- Elmegård Rasmussen, c. 2004
- Born: 15 March 1944
- Died: 15 May 2013 (aged 69)
- Occupation: Linguist
- Spouse: Birgit Anette Olsen

Academic work
- Institutions: University of Copenhagen; Roots of Europe;

= Jens Elmegård Rasmussen =

Danish linguist (1944–2013)

Jens Elmegård Rasmussen (15 March 1944 – 15 May 2013) was a Danish linguist who served as associate professor of Indo-European Studies and head of the Roots of Europe research center at the University of Copenhagen from its initiation in 2008 until his death. He was an expert on Proto-Indo-European and Indo-European languages in general, especially morphophonemics, but he also published articles on the history of Eskimo–Aleut languages and linguistic diachrony. He supported the Indo-Uralic and Eurasiatic hypotheses.

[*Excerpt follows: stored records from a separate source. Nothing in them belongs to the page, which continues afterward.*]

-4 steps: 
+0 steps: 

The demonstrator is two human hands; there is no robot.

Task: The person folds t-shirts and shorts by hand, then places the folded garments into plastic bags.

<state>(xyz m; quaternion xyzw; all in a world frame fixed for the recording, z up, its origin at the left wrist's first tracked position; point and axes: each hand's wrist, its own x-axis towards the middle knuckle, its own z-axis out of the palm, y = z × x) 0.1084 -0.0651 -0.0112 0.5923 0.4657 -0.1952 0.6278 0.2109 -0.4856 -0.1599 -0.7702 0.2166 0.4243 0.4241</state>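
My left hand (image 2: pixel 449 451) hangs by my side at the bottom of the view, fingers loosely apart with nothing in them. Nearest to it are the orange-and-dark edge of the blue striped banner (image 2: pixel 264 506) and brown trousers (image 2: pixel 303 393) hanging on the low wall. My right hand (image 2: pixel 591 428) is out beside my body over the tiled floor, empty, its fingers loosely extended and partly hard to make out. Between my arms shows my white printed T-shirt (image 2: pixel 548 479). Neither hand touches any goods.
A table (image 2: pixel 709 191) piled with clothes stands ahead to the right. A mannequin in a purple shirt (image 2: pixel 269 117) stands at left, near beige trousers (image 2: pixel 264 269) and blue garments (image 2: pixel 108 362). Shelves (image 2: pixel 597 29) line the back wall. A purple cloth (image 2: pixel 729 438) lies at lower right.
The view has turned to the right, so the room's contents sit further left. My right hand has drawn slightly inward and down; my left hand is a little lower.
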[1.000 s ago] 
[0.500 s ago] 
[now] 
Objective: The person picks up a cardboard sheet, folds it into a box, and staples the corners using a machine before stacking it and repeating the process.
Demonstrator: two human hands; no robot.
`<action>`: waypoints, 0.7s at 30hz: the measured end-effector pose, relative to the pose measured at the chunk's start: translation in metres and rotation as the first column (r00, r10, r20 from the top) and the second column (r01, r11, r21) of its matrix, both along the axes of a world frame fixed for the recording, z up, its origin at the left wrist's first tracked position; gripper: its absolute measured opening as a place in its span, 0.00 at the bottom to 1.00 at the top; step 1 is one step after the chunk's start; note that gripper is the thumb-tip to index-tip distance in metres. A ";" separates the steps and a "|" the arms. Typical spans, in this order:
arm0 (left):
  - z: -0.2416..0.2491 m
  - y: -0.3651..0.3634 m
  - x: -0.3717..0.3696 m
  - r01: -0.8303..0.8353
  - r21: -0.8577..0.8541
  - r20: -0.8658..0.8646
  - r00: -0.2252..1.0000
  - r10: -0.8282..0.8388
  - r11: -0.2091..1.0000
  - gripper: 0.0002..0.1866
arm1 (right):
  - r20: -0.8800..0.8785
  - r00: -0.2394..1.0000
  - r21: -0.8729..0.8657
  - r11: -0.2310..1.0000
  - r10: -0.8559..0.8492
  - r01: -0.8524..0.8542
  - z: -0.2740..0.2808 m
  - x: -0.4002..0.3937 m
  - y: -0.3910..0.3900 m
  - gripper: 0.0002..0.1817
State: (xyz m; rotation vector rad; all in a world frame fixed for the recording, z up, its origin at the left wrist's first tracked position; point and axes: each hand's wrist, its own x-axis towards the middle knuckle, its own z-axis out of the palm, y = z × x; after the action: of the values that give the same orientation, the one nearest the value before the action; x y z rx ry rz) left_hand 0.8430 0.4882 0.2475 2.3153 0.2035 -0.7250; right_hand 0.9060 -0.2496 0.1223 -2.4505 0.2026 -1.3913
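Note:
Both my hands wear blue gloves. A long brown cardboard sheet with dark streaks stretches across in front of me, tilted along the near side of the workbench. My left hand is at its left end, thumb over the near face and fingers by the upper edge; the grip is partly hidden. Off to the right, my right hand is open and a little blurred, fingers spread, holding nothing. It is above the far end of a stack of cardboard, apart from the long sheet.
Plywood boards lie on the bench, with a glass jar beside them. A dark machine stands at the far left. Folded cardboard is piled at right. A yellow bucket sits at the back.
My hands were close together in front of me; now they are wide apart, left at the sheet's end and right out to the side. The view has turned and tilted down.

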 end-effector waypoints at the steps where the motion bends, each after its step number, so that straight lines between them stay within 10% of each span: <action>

Elmegård Rasmussen was the leading editor of the international scholarly journal Tocharian and Indo-European Studies (TIES) and chief editor of the book series Copenhagen Studies in Indo-European. He was married to the Danish Indo-Europeanist Birgit Anette Olsen.

==Selected publications==
- 1979, Anaptyxis, gemination and syncope in Eskimo: A diachronic study. Copenhagen: Copenhagen Linguistic Circle.
- 1989, Studien zur Morphophonemik der Indogermanischen Grundsprache. Innsbruck: Innsbrucker Beiträge zur Sprachwissenschaft.
- 1999, Selected Papers on Indo-European Linguistics. Copenhagen: Museum Tusculanum Press.